In addition to the Constantine Tapestries and its collection of medieval artwork, the Philadelphia Museum of Art has many fine paintings from well-known artists. I would like to describe a variety of paintings that stand out to me.
The first painting is a painting by the Italian Mattia Preti. His life spanned the seventeenth century. He was born in 1613 and died in 1699. This particular painting was created in 1656 and is titled St. John the Baptist Rebuking Herod. In this painting, Preti employs many of the Baroque techniques. It is a large-scale, impressive painting that employs light and shading to tell a story.
At the center of the painting is John the Baptist, and his face is illuminated. Off in the far corner of the painting, sitting on his throne, is Herod Antipas. A shadow crawls across his face. He has his chin resting on his arm, and he looks absolutely bored, as if he’s about to yawn. Preti has portrayed Herod as entirely apathetic to the prophet who is standing before him. John the Baptist’s arm is raised, and his bony finger is pointed directly at Herod as he calls him to repent for the sin of taking his brother’s wife, but Herod remains unfazed—entirely apathetic. We know how this story ends. John the Baptist is imprisoned and ultimately put to death.
Another notable painting in this museum is one of many created by Rembrandt as studies of Christ. This is one in a series of paintings under the title Head of Christ, each one being a portrait of Christ. Rembrandt was from Amsterdam, and he lived near the Jewish Quarter. He often used his Jewish neighbors as models, as he depicted many scenes from the Bible, and this particular portrait of Christ used one of these models.
There’s another painting in this art museum that’s absolutely frightening. It recalls one of the most chilling episodes in the Gospels known as the Massacre of the Innocents (Matt. 2:16–18). Francesco de Rosa is one of many artists who depicted this scene, and his work at the Philadelphia Museum of Art is particularly stunning. It is a very large painting, and in it, you see women of Bethlehem trying to protect their children from the Roman soldiers. The Roman soldiers, with their swords drawn and their muscular physiques, have sheer hatred and anger etched across their faces, as this haunting scene from the Gospels is depicted in Francesco de Rosa’s The Massacre of the Innocents.

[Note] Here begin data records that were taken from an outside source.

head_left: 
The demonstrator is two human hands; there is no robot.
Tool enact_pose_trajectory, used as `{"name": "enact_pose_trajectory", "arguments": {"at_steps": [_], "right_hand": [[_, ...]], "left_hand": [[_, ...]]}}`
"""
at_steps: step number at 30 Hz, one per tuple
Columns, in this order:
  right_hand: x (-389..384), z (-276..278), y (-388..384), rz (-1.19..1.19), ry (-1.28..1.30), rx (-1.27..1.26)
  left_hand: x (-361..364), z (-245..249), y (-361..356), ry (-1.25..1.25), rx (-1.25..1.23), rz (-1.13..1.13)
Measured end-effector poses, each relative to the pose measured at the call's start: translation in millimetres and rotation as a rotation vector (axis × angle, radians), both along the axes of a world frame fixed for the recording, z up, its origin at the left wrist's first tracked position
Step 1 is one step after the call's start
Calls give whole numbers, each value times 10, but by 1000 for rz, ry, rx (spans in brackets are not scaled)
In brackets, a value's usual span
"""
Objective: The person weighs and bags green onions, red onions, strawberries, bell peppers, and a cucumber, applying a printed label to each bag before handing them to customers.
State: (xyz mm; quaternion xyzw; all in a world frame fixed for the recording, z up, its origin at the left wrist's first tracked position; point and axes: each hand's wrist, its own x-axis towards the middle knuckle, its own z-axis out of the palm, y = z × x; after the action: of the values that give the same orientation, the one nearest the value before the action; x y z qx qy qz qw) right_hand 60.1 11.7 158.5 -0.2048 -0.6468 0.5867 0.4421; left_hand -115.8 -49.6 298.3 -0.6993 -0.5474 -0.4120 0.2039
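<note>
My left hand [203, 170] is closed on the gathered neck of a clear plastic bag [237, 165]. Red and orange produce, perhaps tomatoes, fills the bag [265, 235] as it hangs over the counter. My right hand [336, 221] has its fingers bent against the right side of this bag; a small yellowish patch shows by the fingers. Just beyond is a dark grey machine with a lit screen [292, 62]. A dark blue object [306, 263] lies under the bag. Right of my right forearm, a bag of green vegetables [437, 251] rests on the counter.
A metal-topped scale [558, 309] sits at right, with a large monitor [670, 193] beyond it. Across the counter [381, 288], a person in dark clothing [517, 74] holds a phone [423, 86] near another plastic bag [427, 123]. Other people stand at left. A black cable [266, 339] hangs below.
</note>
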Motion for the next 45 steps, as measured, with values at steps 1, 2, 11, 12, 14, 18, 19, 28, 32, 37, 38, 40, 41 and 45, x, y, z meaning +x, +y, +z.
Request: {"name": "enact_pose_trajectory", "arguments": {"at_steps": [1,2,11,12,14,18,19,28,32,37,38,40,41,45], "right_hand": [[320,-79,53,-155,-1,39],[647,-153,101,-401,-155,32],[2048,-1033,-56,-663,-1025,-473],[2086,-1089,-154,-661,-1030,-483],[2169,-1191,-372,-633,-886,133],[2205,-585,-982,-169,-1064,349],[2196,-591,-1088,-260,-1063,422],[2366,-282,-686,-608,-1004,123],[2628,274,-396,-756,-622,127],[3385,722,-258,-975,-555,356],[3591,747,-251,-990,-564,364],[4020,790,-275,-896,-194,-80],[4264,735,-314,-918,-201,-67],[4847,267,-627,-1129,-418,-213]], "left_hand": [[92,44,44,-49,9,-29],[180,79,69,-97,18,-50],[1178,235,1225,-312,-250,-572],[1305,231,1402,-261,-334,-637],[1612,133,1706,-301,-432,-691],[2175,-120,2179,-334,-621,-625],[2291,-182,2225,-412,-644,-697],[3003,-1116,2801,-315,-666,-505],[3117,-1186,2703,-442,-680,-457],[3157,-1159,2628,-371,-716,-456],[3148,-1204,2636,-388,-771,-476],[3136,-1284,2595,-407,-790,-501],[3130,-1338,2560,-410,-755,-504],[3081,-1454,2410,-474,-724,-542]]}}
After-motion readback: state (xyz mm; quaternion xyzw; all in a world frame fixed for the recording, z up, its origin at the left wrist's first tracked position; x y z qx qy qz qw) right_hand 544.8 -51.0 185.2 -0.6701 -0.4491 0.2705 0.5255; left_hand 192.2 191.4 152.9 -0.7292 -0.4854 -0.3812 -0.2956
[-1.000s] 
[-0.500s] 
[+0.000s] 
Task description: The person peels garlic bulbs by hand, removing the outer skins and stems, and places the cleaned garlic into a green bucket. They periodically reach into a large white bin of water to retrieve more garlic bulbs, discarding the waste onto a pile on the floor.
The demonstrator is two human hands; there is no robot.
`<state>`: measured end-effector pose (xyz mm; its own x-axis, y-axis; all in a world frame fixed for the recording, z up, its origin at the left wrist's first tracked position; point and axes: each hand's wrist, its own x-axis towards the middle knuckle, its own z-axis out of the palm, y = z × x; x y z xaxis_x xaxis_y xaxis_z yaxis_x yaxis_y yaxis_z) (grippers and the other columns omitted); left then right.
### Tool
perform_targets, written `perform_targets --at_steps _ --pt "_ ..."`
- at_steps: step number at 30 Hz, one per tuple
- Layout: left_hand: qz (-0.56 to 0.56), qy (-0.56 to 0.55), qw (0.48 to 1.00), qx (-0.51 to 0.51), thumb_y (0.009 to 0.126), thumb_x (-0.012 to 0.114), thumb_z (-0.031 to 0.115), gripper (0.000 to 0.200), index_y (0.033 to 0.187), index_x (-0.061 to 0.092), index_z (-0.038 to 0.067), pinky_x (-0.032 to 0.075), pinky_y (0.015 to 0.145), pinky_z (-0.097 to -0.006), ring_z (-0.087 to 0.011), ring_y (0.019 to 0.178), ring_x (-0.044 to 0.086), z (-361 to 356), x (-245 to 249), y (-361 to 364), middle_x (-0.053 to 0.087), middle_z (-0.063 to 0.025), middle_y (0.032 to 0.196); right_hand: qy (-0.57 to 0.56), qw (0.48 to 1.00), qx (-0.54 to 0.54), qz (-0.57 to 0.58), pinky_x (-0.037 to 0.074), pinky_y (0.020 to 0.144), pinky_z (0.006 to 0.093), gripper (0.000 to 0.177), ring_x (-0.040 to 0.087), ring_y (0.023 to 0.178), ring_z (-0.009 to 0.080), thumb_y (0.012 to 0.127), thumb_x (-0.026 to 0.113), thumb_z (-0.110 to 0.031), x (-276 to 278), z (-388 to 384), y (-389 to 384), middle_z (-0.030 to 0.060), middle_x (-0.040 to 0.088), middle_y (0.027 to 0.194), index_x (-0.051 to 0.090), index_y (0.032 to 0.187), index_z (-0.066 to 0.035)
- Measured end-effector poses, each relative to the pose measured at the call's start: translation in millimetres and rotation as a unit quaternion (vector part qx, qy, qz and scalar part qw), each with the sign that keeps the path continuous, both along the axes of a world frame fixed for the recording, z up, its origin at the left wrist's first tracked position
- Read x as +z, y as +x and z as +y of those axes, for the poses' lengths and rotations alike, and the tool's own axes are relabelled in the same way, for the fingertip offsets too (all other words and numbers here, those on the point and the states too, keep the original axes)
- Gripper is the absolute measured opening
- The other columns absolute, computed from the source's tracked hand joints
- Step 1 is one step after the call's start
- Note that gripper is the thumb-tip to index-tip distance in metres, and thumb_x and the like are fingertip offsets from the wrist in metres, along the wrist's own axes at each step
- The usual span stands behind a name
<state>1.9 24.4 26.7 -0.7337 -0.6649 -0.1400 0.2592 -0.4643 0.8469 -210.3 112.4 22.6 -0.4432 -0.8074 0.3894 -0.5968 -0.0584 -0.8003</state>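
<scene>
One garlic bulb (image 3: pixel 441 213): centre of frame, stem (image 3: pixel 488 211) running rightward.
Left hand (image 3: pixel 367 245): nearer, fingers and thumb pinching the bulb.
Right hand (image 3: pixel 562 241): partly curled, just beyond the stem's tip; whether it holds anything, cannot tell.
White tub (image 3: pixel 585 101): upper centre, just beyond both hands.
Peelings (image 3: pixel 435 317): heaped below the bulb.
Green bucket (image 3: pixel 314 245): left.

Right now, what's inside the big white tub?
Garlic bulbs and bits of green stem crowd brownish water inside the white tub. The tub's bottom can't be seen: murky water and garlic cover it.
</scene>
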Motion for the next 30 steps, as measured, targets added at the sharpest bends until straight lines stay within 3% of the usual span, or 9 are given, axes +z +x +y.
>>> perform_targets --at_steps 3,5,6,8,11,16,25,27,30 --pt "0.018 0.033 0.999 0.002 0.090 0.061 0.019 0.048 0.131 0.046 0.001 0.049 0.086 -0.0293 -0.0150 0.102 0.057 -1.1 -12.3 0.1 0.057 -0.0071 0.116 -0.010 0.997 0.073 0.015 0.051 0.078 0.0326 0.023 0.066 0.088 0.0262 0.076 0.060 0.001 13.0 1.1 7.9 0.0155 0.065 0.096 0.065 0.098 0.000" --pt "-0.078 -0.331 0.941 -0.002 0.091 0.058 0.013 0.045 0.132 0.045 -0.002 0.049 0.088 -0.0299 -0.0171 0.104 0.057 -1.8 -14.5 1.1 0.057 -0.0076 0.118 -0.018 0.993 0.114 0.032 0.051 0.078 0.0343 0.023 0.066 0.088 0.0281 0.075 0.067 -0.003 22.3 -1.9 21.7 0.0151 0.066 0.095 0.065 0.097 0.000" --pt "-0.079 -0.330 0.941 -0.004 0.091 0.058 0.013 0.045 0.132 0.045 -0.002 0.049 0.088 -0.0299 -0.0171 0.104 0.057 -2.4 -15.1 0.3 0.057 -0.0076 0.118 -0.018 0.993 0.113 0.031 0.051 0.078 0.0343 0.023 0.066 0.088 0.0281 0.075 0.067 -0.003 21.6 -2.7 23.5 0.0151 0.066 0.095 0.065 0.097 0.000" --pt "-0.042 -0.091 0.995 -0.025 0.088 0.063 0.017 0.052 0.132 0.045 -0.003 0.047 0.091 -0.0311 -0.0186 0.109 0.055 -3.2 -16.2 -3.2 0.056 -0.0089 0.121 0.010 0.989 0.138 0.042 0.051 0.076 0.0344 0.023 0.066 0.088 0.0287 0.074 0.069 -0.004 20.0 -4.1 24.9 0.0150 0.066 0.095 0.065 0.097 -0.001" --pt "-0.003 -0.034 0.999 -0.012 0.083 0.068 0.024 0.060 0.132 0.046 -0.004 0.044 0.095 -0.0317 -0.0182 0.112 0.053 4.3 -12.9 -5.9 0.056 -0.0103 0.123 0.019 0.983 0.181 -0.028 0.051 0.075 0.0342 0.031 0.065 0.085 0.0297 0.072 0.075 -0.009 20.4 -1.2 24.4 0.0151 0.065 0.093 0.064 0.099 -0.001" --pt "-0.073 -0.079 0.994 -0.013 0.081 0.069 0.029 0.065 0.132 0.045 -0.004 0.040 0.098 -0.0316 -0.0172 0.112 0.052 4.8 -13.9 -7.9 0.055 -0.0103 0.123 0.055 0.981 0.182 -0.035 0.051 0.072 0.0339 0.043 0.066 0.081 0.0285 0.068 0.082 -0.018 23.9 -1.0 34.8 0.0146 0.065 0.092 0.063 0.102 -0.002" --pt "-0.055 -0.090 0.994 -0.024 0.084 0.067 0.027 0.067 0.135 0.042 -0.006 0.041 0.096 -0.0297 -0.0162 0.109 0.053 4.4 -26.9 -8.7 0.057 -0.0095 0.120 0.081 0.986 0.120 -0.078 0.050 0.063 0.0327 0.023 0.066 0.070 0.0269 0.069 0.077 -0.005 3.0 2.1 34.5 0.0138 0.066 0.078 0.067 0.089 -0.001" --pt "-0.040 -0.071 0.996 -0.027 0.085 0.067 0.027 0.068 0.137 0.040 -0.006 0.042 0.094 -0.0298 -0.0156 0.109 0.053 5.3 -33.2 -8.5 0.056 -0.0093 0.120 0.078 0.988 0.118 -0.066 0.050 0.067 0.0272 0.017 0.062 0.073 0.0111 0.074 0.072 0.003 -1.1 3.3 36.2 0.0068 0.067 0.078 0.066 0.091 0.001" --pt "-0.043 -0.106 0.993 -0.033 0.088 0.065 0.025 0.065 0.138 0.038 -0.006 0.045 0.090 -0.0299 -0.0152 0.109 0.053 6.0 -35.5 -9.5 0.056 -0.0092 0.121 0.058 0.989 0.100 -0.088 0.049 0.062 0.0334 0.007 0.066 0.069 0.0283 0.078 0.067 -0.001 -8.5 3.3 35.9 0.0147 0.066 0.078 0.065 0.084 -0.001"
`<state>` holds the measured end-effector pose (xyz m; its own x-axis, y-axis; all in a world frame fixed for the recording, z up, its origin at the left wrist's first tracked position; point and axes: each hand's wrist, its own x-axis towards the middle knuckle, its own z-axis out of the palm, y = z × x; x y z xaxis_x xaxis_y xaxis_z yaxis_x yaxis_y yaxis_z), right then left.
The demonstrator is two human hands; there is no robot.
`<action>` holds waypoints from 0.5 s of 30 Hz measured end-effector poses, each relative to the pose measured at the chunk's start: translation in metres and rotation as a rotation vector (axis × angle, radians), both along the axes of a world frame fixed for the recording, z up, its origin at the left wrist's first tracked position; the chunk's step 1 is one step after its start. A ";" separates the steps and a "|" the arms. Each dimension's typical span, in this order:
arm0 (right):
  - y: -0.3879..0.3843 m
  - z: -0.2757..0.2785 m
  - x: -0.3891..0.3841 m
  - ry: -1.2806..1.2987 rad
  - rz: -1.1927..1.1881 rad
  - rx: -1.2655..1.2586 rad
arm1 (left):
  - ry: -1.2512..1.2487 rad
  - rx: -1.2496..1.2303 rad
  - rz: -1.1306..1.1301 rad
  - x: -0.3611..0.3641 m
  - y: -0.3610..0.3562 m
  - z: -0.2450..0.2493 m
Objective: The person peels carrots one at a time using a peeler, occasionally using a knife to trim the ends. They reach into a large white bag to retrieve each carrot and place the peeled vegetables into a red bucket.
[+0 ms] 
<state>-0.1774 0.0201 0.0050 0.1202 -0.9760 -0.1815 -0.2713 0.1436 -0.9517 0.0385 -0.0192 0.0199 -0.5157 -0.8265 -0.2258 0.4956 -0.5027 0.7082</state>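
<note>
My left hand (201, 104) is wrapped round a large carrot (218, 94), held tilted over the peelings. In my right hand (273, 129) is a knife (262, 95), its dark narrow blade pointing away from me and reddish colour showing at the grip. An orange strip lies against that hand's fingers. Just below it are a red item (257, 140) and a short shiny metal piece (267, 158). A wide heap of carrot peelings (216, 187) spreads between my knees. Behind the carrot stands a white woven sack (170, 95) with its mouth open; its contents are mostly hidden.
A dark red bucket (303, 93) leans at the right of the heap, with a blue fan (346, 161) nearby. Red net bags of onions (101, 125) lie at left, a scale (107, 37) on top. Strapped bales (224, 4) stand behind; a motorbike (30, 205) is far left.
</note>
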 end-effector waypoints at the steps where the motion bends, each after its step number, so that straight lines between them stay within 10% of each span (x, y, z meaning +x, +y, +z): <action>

Next, I would like to consider Vincent van Gogh’s Sunflowers. We often don’t think of Van Gogh as a figure in church history, but in fact, his father was a pastor, and Van Gogh himself studied divinity and theology. He was pursuing and considering the pastorate before he became an artist. In fact, between age twenty-five and twenty-seven, he served as a Protestant missionary in southern Belgium. He was serving there among a very small, very poor mining village. Van Gogh scholars will tell you that these years were his formative period. While he was busy as a missionary, he also spent a great deal of time sketching. He would sketch the faces of these workers and the common objects that he saw in the village.
Also in the Philadelphia Art Museum, there are a number of paintings by Edward Hicks. He was a Pennsylvania-born artist. He was born into an Anglican family, but he became a Quaker. Probably, his most well-known series is Peaceable Kingdom, wherein he painted a variety of scenes from the kingdom of God using the imagery of the wolf and the lamb from Isaiah 11. Hicks also liked to paint other biblical scenes, such as the animals boarding Noah’s Ark. You can find other paintings of Pennsylvania’s native son, the artist Edward Hicks, at the Philadelphia Museum of Art.
Aside from these miscellaneous paintings related to church history, you can find a relic to another well-known local hero. Outside the front entrance of the Philadelphia Museum of Art, at the top of the steps, there is a pair of Converse footprints belonging to a fictional boxer from a 1976 film.